## WHAT IS EXPECTED
Repeat the lines of the data exactly and exclude any picture among them.

────────────────────────────────────────

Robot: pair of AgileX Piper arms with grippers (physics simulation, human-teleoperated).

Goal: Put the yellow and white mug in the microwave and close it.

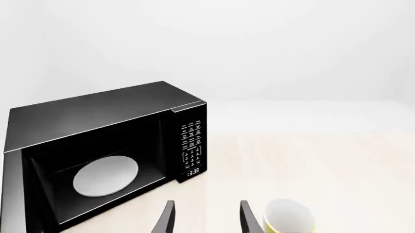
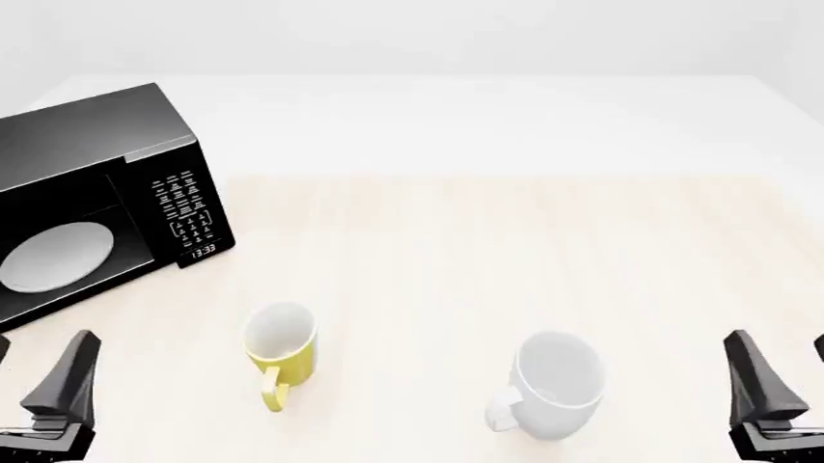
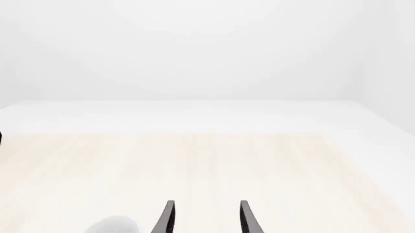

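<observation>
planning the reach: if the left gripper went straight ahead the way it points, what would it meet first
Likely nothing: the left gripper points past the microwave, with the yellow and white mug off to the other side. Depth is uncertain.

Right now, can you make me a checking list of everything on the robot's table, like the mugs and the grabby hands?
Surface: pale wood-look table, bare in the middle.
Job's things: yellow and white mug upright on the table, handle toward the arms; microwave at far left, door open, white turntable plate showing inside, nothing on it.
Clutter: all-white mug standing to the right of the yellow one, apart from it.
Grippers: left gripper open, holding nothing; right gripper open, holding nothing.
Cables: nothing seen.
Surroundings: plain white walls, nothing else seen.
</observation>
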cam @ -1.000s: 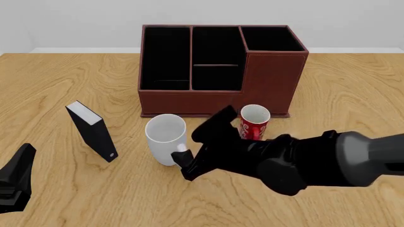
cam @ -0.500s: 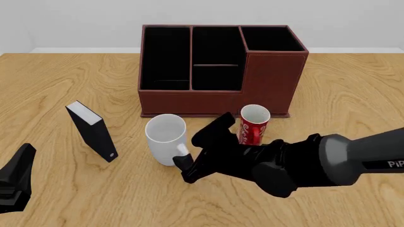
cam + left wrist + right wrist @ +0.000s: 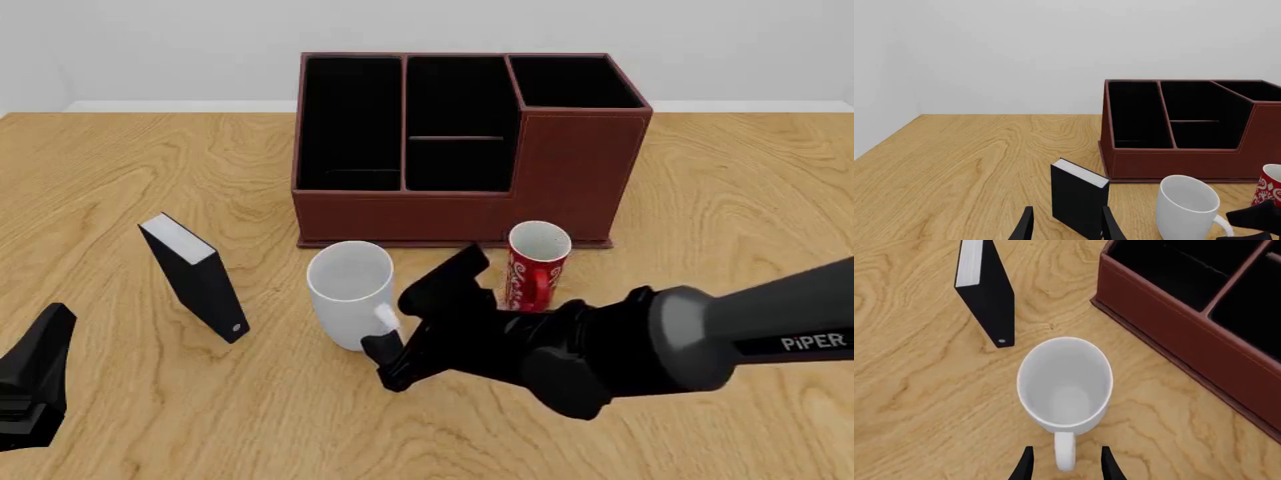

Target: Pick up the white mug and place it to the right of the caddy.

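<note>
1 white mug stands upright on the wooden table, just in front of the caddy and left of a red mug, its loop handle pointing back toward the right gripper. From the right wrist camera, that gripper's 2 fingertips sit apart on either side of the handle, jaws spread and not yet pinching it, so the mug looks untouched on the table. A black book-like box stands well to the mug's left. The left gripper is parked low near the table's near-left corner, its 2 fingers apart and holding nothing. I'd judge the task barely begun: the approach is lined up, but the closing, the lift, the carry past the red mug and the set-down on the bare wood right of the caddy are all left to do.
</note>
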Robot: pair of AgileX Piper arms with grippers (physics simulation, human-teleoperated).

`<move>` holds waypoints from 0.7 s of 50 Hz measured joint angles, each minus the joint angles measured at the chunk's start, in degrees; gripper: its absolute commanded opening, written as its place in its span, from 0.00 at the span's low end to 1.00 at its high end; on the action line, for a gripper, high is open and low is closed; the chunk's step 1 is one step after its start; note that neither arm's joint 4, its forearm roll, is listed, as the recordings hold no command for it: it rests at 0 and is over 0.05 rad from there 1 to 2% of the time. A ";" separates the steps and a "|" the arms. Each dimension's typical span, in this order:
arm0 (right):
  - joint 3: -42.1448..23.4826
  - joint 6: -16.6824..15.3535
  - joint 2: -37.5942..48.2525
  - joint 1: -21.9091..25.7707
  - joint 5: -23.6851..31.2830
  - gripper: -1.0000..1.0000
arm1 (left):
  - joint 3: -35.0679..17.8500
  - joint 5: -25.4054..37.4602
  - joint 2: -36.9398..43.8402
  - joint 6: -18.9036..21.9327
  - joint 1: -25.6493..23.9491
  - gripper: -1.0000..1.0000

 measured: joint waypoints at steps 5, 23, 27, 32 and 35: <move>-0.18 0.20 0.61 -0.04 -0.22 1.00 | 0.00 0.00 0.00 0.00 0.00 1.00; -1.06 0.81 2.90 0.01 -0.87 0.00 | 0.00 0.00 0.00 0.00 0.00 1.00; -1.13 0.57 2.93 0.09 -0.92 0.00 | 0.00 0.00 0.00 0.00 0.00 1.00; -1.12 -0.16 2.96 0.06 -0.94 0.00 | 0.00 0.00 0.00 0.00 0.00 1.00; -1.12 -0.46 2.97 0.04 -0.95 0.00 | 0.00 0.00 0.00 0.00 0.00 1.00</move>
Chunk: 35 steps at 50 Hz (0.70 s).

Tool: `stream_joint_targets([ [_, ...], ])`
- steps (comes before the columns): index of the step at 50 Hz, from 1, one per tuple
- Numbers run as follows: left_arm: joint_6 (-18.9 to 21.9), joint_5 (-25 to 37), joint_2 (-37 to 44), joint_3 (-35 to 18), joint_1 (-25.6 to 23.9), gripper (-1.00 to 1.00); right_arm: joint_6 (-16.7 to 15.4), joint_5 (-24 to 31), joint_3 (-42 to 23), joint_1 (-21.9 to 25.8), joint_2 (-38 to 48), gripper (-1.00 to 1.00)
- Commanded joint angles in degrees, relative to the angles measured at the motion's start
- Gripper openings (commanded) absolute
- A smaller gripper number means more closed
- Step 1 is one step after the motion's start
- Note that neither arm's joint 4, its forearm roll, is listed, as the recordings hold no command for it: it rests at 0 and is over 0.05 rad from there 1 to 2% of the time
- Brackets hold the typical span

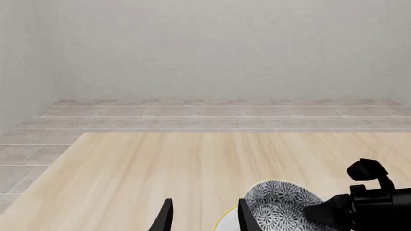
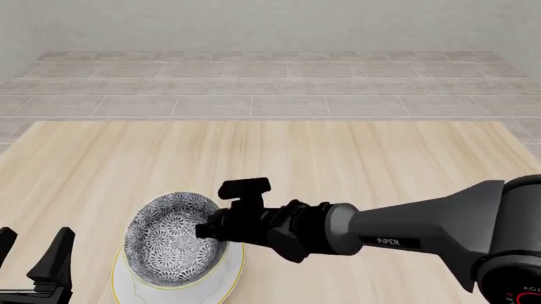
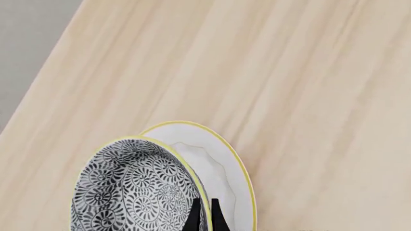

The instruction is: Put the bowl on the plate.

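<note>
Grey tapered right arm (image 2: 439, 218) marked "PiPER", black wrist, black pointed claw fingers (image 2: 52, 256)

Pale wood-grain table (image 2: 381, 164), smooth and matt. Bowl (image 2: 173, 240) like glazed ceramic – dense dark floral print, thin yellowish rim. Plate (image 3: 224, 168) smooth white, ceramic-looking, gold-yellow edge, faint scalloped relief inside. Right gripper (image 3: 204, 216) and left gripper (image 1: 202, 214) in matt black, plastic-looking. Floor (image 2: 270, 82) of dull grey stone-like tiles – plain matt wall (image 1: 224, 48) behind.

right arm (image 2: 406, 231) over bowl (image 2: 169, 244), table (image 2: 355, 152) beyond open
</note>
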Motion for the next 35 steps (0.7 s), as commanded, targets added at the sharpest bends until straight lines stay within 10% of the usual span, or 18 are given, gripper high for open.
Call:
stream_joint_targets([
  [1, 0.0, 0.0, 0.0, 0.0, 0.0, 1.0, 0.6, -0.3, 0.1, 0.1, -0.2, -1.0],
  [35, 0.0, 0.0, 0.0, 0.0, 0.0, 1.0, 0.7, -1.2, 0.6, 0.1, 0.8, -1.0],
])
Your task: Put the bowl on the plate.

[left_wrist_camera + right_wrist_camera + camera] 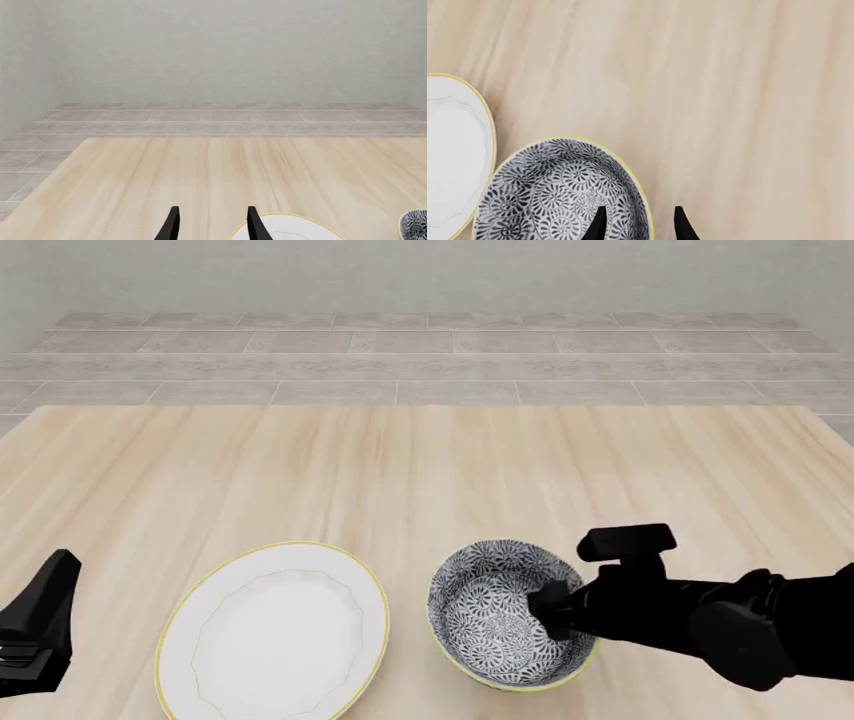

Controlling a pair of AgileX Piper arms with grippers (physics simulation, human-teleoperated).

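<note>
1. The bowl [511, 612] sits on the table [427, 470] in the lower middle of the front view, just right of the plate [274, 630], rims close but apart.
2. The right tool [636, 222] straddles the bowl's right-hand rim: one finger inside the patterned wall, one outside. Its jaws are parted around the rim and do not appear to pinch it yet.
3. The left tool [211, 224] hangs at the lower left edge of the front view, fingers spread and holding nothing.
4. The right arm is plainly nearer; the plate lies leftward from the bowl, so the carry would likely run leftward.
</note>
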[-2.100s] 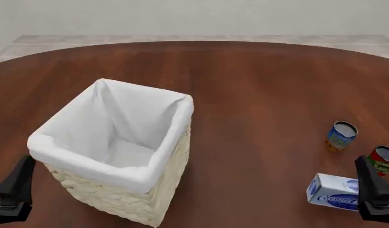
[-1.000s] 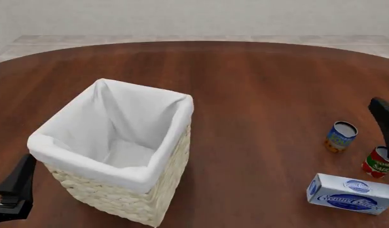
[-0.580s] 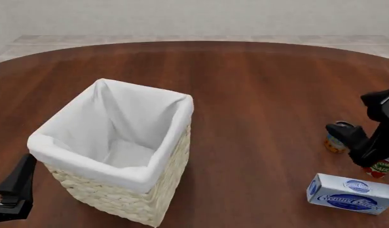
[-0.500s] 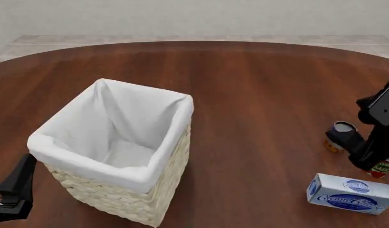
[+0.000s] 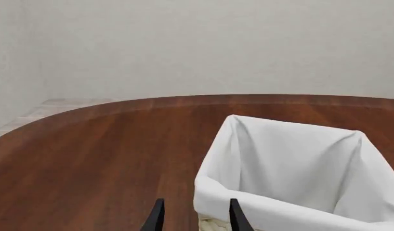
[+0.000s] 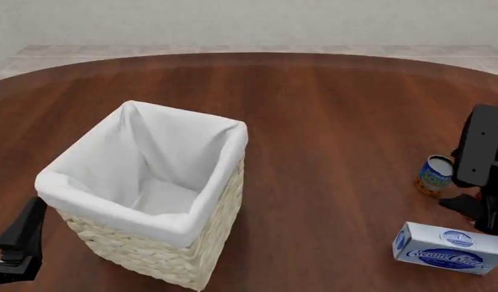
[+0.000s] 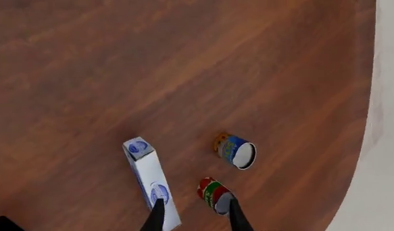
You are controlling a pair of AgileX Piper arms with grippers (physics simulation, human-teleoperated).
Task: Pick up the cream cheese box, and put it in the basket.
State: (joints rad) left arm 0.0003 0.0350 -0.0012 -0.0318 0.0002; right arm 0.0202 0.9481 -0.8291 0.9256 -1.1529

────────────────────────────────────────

## EXERCISE RESPONSE
Robot: pair of AgileX Piper arms with grippers (physics simulation, human-teleoperated).

Goal: Put the yellow and white mug in the microwave and close it.


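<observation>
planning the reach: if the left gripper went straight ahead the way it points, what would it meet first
Likely nothing: the left gripper points past the microwave, with the yellow and white mug off to the other side. Depth is uncertain.

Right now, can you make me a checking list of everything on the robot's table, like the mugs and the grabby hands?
Surface: pale wood-look table, bare in the middle.
Job's things: yellow and white mug upright on the table, handle toward the arms; microwave at far left, door open, white turntable plate showing inside, nothing on it.
Clutter: all-white mug standing to the right of the yellow one, apart from it.
Grippers: left gripper open, holding nothing; right gripper open, holding nothing.
Cables: nothing seen.
Surroundings: plain white walls, nothing else seen.
</observation>
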cam @ -1.000s: 
cam @ -0.500s: 
cam + left wrist + right wrist @ +0.000s: 

Target: Pick up the white mug and place it to the right of the caddy.

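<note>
1 white mug stands upright on the wooden table, just in front of the caddy and left of a red mug, its loop handle pointing back toward the right gripper. From the right wrist camera, that gripper's 2 fingertips sit apart on either side of the handle, jaws spread and not yet pinching it, so the mug looks untouched on the table. A black book-like box stands well to the mug's left. The left gripper is parked low near the table's near-left corner, its 2 fingers apart and holding nothing. I'd judge the task barely begun: the approach is lined up, but the closing, the lift, the carry past the red mug and the set-down on the bare wood right of the caddy are all left to do.
</note>
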Robot: pair of AgileX Piper arms with grippers (physics simulation, human-teleoperated).

`<move>` holds waypoints from 0.7 s of 50 Hz measured joint angles, each minus the joint angles measured at the chunk's start, in degrees; gripper: its absolute commanded opening, written as its place in its span, from 0.00 at the span's low end to 1.00 at its high end; on the action line, for a gripper, high is open and low is closed; the chunk's step 1 is one step after its start; note that neither arm's joint 4, its forearm roll, is listed, as the recordings hold no command for it: it rests at 0 and is over 0.05 rad from there 1 to 2% of the time. A ";" separates the steps and a "|" the arms. Each dimension's typical span, in this order:
arm0 (right):
  - joint 3: -42.1448..23.4826
  - joint 6: -16.6824..15.3535
  - joint 2: -37.5942..48.2525
  - joint 1: -21.9091..25.7707
  - joint 5: -23.6851..31.2830
  - gripper: -1.0000..1.0000
arm1 (left):
  - joint 3: -35.0679..17.8500
  - joint 5: -25.4054..37.4602
  - joint 2: -36.9398..43.8402
  - joint 6: -18.9036..21.9327
  - joint 1: -25.6493..23.9491
  - gripper: -1.0000..1.0000

 measured: joint waypoints at steps 5, 23, 27, 32 and 35: <move>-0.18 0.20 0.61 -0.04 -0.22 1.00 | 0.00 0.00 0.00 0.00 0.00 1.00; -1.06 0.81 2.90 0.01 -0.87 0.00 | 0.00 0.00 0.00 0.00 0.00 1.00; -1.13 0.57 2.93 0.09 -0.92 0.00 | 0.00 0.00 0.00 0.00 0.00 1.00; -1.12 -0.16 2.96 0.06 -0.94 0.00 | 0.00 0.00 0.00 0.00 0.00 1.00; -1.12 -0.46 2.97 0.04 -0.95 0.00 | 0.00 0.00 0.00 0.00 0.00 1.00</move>
Chunk: 35 steps at 50 Hz (0.70 s).

Tool: `stream_joint_targets([ [_, ...], ])`
- steps (comes before the columns): index of the step at 50 Hz, from 1, one per tuple
- Numbers run as follows: left_arm: joint_6 (-18.9 to 21.9), joint_5 (-25 to 37), joint_2 (-37 to 44), joint_3 (-35 to 18), joint_1 (-25.6 to 23.9), gripper (-1.00 to 1.00); right_arm: joint_6 (-16.7 to 15.4), joint_5 (-24 to 31), joint_3 (-42 to 23), joint_1 (-21.9 to 25.8), joint_2 (-38 to 48), gripper (-1.00 to 1.00)
- Commanded joint angles in degrees, relative to the angles measured at the motion's start
- Gripper openings (commanded) absolute
- A smaller gripper number means more closed
- Step 1 is one step after the motion's start
- Note that neither arm's joint 4, its forearm roll, is listed, as the recordings hold no command for it: it rests at 0 and is over 0.05 rad from there 1 to 2% of the time
- Brackets hold the typical span


The instruction is: Put the bowl on the plate.

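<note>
Grey tapered right arm (image 2: 439, 218) marked "PiPER", black wrist, black pointed claw fingers (image 2: 52, 256)

Pale wood-grain table (image 2: 381, 164), smooth and matt. Bowl (image 2: 173, 240) like glazed ceramic – dense dark floral print, thin yellowish rim. Plate (image 3: 224, 168) smooth white, ceramic-looking, gold-yellow edge, faint scalloped relief inside. Right gripper (image 3: 204, 216) and left gripper (image 1: 202, 214) in matt black, plastic-looking. Floor (image 2: 270, 82) of dull grey stone-like tiles – plain matt wall (image 1: 224, 48) behind.

right arm (image 2: 406, 231) over bowl (image 2: 169, 244), table (image 2: 355, 152) beyond open
</note>
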Motion for the next 35 steps (0.7 s), as commanded, targets added at the sharpest bends until straight lines stay within 10% of the usual span, or 18 are given, gripper high for open.
Call:
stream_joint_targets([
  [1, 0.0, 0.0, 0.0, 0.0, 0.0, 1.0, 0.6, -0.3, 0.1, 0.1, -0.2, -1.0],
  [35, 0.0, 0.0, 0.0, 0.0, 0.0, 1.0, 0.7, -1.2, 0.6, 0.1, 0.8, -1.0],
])
Your task: Put the bowl on the plate.

[left_wrist_camera + right_wrist_camera + camera] 

Controlling a pair of AgileX Piper arms with grippers (physics simulation, human-teleoperated).

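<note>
1. The bowl [511, 612] sits on the table [427, 470] in the lower middle of the front view, just right of the plate [274, 630], rims close but apart.
2. The right tool [636, 222] straddles the bowl's right-hand rim: one finger inside the patterned wall, one outside. Its jaws are parted around the rim and do not appear to pinch it yet.
3. The left tool [211, 224] hangs at the lower left edge of the front view, fingers spread and holding nothing.
4. The right arm is plainly nearer; the plate lies leftward from the bowl, so the carry would likely run leftward.
</note>
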[-2.100s] 
[-1.000s] 
[-0.580s] 
[-0.500s] 
[+0.000s] 
[+0.000s] 
[+0.000s] 
You are controlling a pair of AgileX Piper arms with grippers (physics simulation, human-teleoperated).
Task: Pick up the cream cheese box, and put it in the basket.
State: (joints rad) left arm 0.0003 0.0350 -0.0012 -0.0318 0.0002; right arm 0.0202 0.9481 -0.8291 0.9256 -1.1529

The response is now finished.